The TV Junkies: Jumping right to the end, if we didn’t already know Heidi was dangerous before she just got about 5000 times more dangerous. How scared should we be for Aurora and what is Heidi going to do with this information?

Stephanie Morgenstern: Very scared. I don’t want to give too much away about what she wants to do with it. But Heidi is someone who is very sensitive to power and control, so it’s very tempting for her to make the most of knowing this.

TTVJ: I loved the end shot to Heidi lurking in the shadows and then the other one where she’s just seething with rage as Schmidt is inviting Aurora to Berlin.

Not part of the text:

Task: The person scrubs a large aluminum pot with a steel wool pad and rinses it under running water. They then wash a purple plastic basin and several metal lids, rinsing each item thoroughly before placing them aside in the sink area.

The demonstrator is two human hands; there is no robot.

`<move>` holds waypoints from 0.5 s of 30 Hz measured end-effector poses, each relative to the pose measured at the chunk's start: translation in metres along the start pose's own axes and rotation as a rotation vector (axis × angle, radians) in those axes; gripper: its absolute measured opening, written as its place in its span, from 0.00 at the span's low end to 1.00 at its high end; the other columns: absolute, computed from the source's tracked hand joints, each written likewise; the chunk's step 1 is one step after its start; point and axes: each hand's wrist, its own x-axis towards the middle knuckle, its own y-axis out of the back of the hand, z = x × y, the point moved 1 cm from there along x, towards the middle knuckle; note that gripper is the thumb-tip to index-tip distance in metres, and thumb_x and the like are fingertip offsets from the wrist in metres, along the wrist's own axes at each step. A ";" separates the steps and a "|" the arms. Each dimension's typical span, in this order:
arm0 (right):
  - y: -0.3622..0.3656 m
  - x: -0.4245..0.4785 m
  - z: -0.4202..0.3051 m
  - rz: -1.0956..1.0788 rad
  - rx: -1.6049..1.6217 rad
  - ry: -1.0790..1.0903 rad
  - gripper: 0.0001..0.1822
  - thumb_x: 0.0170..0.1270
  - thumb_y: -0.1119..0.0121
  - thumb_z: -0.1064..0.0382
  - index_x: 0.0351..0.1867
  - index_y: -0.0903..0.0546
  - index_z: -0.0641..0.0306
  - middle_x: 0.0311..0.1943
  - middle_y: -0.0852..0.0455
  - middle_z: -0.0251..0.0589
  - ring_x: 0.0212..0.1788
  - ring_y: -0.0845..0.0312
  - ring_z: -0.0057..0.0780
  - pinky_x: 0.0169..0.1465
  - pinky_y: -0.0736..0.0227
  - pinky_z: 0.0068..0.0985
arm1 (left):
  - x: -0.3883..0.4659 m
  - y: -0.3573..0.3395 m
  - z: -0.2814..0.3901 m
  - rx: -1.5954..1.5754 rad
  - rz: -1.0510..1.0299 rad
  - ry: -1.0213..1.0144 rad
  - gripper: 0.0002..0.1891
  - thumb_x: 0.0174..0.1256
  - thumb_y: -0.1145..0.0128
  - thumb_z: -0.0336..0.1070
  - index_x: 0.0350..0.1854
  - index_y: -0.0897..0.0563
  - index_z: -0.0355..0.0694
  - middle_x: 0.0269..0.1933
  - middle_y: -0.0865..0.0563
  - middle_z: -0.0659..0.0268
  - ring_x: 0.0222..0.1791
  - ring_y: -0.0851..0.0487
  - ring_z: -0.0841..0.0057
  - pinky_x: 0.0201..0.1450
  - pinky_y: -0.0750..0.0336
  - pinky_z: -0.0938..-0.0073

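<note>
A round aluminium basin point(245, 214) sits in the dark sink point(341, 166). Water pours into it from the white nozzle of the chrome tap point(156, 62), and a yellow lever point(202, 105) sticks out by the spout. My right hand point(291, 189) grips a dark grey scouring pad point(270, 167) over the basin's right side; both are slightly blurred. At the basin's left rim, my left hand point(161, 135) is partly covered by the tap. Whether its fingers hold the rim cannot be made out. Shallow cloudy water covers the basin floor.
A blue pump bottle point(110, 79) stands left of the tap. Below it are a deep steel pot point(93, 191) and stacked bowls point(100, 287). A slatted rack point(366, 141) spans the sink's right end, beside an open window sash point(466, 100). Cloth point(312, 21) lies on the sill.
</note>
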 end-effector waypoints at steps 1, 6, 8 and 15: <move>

SM: They are at a definite crossroads in their relationship. If we ever had any aspect at all of Heidi that Aurora would admire, for being a person that forges her own destiny and is strong and knows what she wants, this is where we see the darkness that comes under it. The image from the hunt is what triggered this whole season.

ME: We walked into our first conversation with Temple Street, then with CBC and then in the writers’ room, pitching that scene with a group of Germans, a bit giddy from conversation, good food and too much to drink, out riding and transitioning quite gracefully from shooting game to shooting Jews. We wanted to expose that scene because it’s based on a true story, but we also felt that it was an incredibly potent place to test Aurora’s journey and where she’s at with her own sense of self and how far she’s willing to go for the bigger picture.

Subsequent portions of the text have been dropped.